Some words, some routines, some peace. Some momentum and strength. Courage. Some increased sense of self.
The truth hides under blankets and it is oh so heavy. Some days I can't even pick up a plastic bag off the floor, much less haul the truth out of its depth.
I have perpetually just awakened from a long sleep and I am looking for myself among the objects I have gathered around me. Am I in the crocheting, the Christmas tree, the running gear, the TV? Am I on facebook or in the long-neglected guitar in my room? The books that I hang onto but can barely read? Am I in the candles or the paintings or the cookbooks in the kitchen? Am I in my work as a teacher?
I am thinking but there is too much.
A few years ago, I woke up one morning to snow. I hadn't snow danced. I hadn't even expected it. It was amazing, already several inches deep and still coming down.
It snowed all day. Kym and Justin came down and Ty and I spent the day outside with them. We made a snow woman and dressed her in a bikini. We called her Snowanna. We broke leaves off of the azalea to adorn her head.
At one point I stopped and looked out down the street and across the yard. The snow was still falling and everything was so.beautiful. And I told Kym, "Days like today make me feel like everything will always be ok." It really did. I remember that feeling, that sudden promise from the universe that somehow, if we could have a day like that, everything would be ok.
I don't know what made me think of that moment. I guess needing to feel like everything is going to be ok.

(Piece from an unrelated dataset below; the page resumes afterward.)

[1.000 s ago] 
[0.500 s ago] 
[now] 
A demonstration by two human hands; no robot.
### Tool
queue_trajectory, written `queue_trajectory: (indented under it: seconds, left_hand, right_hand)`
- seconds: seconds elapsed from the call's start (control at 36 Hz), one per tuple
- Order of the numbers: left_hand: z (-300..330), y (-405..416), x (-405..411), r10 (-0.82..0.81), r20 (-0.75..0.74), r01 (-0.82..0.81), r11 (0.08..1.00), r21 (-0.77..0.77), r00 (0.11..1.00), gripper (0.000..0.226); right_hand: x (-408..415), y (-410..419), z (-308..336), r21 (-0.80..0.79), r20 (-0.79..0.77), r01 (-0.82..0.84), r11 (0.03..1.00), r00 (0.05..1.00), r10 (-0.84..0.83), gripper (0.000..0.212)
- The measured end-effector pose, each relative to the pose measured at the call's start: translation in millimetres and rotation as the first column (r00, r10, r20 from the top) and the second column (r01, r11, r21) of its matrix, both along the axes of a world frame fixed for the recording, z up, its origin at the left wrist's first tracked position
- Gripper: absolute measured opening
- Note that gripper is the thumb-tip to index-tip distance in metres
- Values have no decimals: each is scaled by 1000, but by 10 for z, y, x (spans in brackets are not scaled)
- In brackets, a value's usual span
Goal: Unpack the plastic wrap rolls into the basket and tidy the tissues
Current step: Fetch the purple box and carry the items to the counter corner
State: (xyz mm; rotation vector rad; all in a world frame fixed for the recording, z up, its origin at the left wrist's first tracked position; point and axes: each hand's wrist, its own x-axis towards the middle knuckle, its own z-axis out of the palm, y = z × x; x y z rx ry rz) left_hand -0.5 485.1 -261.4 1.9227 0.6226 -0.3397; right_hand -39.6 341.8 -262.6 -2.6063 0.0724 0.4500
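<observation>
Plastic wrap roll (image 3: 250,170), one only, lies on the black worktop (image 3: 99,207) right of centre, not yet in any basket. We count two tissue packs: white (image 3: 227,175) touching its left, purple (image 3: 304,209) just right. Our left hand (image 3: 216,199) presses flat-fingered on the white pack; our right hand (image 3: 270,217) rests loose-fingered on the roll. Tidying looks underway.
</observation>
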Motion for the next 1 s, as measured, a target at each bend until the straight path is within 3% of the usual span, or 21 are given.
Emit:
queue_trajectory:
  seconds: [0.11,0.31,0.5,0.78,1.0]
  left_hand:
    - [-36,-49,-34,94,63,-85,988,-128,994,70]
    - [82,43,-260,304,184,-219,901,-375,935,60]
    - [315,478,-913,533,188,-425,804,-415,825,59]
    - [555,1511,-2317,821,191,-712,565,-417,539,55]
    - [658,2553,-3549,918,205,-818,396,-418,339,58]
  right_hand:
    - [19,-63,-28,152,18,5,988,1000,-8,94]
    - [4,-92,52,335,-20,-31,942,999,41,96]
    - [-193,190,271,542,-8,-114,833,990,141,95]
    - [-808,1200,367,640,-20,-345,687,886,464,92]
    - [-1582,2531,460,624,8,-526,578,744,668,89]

Earlier I was looking for the source of something I read in the past. I couldn't find it, but what I did find was Joan Didion's "On Self Respect": "To have that sense of one's intrinsic worth which constitutes self-respect is potentially to have everything: the ability to discriminate, to love and to remain indifferent."
I need to go running in the dark--running towards the answers. I know they aren't at the end, but along the way, and the truths are heavy and hard to hold on to.
UPDATE!
I finally found what I was looking for earlier. It comes from a piece by Nancy Mairs called "On Being a Cripple." In it she talks about her MS diagnosis, her life, and why she chooses the word "cripple" to identify herself. For a while she was told she had a brain tumor before finally being diagnosed with MS. She says, "Every day for the past nearly ten
years, then, has been a kind of gift. I accept all gifts." I had forgotten where that came from but I think it so often. I accept all gifts. The universe has sent me many gifts over the years and last few months--in the midst of a difficult time, and I am grateful for them all. For comfort, for a text or an email, for a song suggestion or the time it takes to express appreciation for friendship and caring. I accept all gifts.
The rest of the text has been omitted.